The Diables Rouges de Valenciennes (Valenciennes Red Devils) are a French professional ice hockey team in Valenciennes, Hauts-de-France that plays in FFHG Division 1. The team was previously known as the 'Valenciennes Hainaut Hockey Club'.

==History==
The team's foundation is uncertain as various websites list either 1970 or 1971 as the club's first year, however, FFHG lists 1971 as the inaugural season. The Red Devils began play as in the second division of French ice hockey, then called the Deuxième Série (Second Series). Little information is available for the team at this time but Les Diables Rouges were forced to withdraw from competition during their first season. Two years later, the team found itself in the third division but then vanish from the record for the next four years.
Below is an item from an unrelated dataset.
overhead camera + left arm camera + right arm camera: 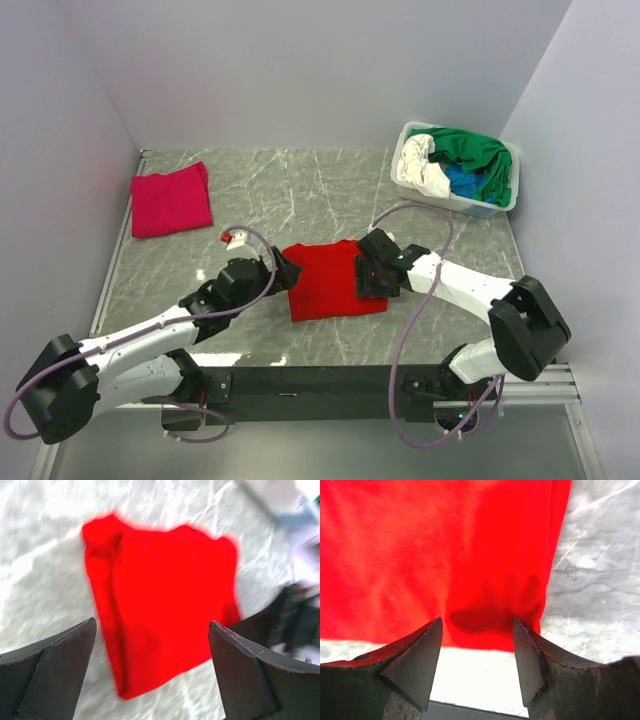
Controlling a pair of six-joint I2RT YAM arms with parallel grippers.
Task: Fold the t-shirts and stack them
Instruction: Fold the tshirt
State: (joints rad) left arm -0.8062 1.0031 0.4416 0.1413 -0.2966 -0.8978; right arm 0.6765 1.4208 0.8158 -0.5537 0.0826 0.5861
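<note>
Now the folded red t-shirt lies between the left pincer (gaping wide) and right pincer; parted, empty.

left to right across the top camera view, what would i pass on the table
magenta-pink shirt → left gripper → red shirt → right gripper → white basket

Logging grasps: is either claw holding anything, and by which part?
Nothing is held: left claw and right claw stand open near the bright red cloth t-shirt.
</note>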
By at least 1978, Valenciennes was active in the third division. They received a promotion back to the second division in 1980 and played well enough the following year to participate in the relegation round. After Valenciennes failed in their bid to reach the top level, the team took a precipitous tumble and found themselves in the fourth division (lowest tier) of French hockey in 1987. The club wallowed at the bottom for a few years but lucked into a promotion in 1990 when the second team from Amiens suspended operations. The timing could not have been better for Valenciennes as they won the league championship the very next season, earning a promotion to the second division. Unfortunately, the team was unable to accept at the time but after earning a second promotion the following year they were able to return to the second division. Their stay lasted all of one year as the Devils went winless and dropped back to the third tier.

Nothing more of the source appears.